The ACCA published a report they commissioned from me entitled “A flat tax for the UK? The implications of simplification” on 6 June.
The report was paid for by ACCA research funds and as such had to meet strict, objective academic research standards, including (as is essential for a professional institute) a neutral approach. But this article is not subject to those constraints, and I can therefore be more straightforward about what the evidence I uncovered when writing the report reveals.
The first conclusion I reached was that there are no “flat tax states”. Those countries that claim this title in Eastern Europe have tax systems that are nothing like the flat tax model as laid out by Alvin Rabushka and Steve Forbes in the USA, who are the main political promoters of this idea. At best they have single rate income tax, capital gains tax and corporation tax systems with all the resulting complexity that flow from retention of such structures. In fact, Russia, Lithuania and Serbia even manage multiple rates of income tax, which somewhat negates the claim to have flat tax systems.
Secondly, the tax systems that these states operate are not simple. They all retain complex rules for calculating income, the treatment of capital allowances and the consideration of capital gains. They also have a wide variety of allowances and reliefs available for ordinary citizens to claim against their personal income including, in most cases, relief for pensions, mortgage interest, education costs, home to work travel, union and other dues, charitable contributions and so on, and on (in some cases).
Next, these systems do not appear to reduce the administrative burden on the tax payer, as is claimed. In Estonia 84% of adults submit a tax return each year; in the UK it’s 16%. And in the same country details of benefits in kind supplied by an employer to their employees have to be made monthly, which makes the annual P11D routine in the UK seem like a positive panacea in comparison.
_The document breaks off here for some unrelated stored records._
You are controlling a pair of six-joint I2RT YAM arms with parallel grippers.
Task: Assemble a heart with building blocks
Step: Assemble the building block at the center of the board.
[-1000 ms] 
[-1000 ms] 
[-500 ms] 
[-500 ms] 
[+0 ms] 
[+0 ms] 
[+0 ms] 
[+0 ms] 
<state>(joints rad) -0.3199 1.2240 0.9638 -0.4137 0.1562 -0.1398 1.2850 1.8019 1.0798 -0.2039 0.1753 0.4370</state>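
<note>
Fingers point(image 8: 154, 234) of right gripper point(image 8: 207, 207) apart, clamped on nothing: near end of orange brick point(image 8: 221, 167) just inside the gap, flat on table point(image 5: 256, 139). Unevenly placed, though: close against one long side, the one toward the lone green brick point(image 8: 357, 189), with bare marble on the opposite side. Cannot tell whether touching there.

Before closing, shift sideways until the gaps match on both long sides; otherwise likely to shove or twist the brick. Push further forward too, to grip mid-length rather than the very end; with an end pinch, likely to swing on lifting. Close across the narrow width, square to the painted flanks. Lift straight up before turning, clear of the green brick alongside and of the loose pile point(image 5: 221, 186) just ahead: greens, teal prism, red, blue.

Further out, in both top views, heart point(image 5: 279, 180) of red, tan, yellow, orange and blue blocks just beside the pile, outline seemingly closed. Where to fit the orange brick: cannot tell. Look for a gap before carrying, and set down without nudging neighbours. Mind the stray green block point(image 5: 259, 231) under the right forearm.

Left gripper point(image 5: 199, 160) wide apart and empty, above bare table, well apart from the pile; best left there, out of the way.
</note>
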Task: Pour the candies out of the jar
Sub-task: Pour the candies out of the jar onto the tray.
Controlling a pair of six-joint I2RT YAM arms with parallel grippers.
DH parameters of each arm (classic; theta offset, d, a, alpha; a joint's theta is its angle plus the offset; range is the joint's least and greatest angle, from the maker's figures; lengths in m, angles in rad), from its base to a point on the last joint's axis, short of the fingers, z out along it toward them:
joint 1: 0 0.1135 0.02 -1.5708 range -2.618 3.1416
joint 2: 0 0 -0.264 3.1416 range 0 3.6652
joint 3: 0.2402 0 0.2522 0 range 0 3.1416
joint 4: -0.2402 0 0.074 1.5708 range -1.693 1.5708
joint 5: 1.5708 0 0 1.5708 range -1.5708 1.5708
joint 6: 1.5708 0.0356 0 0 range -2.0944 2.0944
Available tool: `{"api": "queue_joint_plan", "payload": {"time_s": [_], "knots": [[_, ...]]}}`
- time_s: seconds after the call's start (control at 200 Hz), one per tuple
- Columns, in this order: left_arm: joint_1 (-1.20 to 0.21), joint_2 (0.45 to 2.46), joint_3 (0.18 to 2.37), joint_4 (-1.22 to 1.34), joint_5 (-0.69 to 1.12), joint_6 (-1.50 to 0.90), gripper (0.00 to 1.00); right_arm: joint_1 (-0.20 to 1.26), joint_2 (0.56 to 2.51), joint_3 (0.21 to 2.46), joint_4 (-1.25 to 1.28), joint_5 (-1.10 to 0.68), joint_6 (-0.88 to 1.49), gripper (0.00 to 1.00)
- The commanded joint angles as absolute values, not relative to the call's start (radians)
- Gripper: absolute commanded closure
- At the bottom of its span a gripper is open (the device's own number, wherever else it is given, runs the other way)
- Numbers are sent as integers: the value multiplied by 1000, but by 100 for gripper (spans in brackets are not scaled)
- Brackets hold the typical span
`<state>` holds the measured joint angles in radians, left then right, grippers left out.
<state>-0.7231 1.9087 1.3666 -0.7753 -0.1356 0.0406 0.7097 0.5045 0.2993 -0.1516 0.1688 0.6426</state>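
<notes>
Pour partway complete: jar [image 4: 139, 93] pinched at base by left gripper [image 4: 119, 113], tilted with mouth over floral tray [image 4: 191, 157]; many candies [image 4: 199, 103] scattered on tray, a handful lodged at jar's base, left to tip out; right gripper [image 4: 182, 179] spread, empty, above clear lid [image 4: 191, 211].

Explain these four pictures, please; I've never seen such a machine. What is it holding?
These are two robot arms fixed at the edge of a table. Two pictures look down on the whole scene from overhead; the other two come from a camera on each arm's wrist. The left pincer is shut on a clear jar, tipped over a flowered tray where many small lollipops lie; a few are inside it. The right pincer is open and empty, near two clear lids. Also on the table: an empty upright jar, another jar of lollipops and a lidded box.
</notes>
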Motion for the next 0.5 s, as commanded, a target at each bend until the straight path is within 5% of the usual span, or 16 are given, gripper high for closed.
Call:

These departures from the myth that is promoted around flat taxes might have been acceptable if the claims for their economic performance had been shown to have any support. Unfortunately that was not the case either. It is widely claimed that tax revenues increase when flat taxes are introduced. No evidence was found to support this claim. Income tax revenues fell in countries introducing flat taxes if other obvious factors (such as Russia’s oil boom, the creation of which can hardly be attributed to a tax change) are taken into account. Indeed, if tax revenues did increase it was almost entirely of VAT and NIC, as was he case for example in Slovakia and Romania, where income tax revenues fell.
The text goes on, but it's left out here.